▶ [WHAT YOU ARE ASKED TO DO] Of all the lines below, return only those starting with the line holding "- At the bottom" and going on through the line holding "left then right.", exactly as written.

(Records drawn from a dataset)
┌──

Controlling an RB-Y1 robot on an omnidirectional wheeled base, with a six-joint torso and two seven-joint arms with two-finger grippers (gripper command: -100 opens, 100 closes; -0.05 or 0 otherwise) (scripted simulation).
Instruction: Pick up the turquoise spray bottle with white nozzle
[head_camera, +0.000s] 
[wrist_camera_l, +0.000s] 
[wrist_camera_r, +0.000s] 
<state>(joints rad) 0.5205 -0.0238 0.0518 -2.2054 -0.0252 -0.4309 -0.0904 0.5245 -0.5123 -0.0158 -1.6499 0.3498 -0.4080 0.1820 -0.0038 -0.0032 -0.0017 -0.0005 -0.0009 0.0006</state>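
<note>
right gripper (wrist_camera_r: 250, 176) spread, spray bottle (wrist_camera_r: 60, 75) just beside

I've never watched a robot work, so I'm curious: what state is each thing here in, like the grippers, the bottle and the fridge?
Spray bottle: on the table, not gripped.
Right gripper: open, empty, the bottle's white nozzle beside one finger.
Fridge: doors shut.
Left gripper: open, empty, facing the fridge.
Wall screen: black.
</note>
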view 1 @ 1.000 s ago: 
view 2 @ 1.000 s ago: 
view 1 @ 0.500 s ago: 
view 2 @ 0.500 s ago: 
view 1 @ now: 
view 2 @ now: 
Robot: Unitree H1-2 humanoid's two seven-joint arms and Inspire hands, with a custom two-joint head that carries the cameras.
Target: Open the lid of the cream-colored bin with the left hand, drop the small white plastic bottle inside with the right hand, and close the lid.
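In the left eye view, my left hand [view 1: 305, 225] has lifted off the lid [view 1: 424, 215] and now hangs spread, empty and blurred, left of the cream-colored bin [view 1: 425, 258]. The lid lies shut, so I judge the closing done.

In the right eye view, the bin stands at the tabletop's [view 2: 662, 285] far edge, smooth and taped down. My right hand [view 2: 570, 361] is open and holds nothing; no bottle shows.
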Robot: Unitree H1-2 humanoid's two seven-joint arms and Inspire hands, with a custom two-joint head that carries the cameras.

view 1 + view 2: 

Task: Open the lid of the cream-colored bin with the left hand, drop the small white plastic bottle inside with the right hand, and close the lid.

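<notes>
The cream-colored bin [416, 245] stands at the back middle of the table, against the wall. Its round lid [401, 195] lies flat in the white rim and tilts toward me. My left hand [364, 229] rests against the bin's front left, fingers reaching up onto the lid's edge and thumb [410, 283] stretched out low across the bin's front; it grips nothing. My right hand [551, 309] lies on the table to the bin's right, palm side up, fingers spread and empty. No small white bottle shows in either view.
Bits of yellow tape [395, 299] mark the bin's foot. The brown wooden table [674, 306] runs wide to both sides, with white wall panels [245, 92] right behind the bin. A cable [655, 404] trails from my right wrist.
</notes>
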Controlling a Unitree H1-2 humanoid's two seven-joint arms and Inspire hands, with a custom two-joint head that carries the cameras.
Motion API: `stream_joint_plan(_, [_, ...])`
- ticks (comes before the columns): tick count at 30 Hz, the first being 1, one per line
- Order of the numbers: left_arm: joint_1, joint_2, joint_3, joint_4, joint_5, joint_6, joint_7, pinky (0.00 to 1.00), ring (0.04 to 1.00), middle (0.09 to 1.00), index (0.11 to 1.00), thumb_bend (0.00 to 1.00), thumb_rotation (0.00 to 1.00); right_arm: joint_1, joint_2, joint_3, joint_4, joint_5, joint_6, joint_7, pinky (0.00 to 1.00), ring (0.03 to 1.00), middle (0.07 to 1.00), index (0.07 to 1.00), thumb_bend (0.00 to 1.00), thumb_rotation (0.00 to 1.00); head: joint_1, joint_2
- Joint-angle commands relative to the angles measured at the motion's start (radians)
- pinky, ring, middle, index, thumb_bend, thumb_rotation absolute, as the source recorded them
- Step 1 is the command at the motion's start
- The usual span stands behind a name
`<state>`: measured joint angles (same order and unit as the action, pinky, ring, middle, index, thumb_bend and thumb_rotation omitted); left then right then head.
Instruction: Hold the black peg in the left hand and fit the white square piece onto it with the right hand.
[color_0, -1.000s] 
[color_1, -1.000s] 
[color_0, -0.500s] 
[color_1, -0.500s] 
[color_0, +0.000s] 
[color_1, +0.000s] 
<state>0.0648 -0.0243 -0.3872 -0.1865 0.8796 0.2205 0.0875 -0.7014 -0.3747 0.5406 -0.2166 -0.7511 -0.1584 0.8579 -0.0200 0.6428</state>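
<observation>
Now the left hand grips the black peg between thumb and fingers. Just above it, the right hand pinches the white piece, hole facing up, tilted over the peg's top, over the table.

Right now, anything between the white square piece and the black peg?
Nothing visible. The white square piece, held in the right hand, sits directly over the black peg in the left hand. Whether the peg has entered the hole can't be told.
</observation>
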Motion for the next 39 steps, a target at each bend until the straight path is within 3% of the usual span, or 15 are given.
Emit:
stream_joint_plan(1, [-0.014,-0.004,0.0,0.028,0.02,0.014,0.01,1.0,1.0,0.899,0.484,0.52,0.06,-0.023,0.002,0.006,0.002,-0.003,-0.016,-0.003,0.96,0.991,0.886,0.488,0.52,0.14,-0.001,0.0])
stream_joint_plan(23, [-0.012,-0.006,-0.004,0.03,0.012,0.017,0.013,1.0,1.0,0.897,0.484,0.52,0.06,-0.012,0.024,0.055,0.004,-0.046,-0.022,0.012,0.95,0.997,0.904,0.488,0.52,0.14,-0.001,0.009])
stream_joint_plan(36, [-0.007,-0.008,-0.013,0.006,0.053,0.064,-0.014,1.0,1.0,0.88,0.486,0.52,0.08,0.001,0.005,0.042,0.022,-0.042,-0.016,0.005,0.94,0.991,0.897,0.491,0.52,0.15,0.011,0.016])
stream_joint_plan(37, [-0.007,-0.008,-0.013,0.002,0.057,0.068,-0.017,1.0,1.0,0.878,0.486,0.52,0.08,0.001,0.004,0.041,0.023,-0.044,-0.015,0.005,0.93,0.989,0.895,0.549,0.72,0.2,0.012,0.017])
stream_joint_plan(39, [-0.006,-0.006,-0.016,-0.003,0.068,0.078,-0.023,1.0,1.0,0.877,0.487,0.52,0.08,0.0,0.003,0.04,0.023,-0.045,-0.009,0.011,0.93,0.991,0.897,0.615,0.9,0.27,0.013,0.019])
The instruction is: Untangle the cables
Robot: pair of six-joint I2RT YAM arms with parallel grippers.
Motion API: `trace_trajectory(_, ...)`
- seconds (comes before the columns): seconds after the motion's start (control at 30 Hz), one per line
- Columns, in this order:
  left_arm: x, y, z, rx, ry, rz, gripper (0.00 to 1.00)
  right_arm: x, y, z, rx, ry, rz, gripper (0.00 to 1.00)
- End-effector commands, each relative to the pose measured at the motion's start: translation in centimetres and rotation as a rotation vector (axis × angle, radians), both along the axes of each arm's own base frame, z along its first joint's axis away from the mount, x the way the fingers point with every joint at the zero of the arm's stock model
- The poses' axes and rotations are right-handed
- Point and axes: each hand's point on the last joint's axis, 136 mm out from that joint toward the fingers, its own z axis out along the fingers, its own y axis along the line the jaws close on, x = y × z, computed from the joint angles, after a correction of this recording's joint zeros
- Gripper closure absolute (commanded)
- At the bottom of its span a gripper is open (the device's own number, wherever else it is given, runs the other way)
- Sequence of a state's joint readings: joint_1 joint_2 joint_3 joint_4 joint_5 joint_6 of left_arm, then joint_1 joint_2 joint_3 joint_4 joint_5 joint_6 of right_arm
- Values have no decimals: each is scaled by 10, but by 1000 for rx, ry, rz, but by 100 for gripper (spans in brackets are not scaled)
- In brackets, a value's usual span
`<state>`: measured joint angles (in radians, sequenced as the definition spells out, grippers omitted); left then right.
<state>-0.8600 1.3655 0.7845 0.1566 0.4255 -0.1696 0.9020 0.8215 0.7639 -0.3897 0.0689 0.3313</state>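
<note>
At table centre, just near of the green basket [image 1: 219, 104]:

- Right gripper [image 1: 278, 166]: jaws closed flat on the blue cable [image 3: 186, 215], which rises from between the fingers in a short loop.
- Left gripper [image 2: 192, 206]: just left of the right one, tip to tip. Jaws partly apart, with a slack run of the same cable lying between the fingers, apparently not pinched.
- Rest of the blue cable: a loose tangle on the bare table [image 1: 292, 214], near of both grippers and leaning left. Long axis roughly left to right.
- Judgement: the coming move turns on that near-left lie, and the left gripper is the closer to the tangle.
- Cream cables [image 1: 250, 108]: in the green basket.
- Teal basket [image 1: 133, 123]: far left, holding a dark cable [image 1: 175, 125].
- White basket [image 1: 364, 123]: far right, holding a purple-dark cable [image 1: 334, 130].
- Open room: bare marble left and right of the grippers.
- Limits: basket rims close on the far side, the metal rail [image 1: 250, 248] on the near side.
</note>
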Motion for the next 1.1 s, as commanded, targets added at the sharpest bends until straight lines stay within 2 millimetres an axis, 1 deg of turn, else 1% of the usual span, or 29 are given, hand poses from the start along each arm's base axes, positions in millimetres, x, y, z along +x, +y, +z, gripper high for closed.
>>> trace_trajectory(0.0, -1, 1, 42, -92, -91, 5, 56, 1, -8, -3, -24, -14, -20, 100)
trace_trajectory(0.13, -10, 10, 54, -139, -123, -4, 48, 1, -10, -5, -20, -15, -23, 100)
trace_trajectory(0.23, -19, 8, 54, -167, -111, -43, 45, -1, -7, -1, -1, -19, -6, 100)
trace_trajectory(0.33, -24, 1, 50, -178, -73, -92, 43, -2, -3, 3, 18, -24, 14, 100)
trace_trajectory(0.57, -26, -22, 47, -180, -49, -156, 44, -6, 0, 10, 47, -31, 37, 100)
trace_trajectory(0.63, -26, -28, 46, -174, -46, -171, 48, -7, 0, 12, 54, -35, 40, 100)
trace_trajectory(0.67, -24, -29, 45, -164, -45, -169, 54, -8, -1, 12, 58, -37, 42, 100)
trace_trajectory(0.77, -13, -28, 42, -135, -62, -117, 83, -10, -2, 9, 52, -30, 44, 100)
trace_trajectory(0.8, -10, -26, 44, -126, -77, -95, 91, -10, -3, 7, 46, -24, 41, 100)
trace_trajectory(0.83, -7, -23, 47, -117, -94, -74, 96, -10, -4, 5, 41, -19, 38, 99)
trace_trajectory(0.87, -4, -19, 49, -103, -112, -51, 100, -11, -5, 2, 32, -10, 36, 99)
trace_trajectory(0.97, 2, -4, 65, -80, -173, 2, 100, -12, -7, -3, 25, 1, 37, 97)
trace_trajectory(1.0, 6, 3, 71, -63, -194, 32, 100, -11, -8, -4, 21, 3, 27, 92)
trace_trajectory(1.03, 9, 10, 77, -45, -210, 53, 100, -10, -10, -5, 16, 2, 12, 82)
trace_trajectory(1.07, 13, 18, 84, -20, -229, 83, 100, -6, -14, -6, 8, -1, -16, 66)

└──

▶ [PROBLEM SOLUTION]
- At the bottom of its span a gripper is open (the device's own number, wherever else it is given, runs the other way)
- Sequence of a state's joint readings: joint_1 joint_2 joint_3 joint_4 joint_5 joint_6 of left_arm, then joint_1 joint_2 joint_3 joint_4 joint_5 joint_6 of right_arm
- Values have no decimals: each is scaled by 10, but by 1000 for rx, ry, rz, but by 100 for gripper (spans in brackets are not scaled)
- In brackets, a value's usual span
`<state>`: measured joint angles (in radians, sequenced as the definition spells out, grippers omitted); left then right.

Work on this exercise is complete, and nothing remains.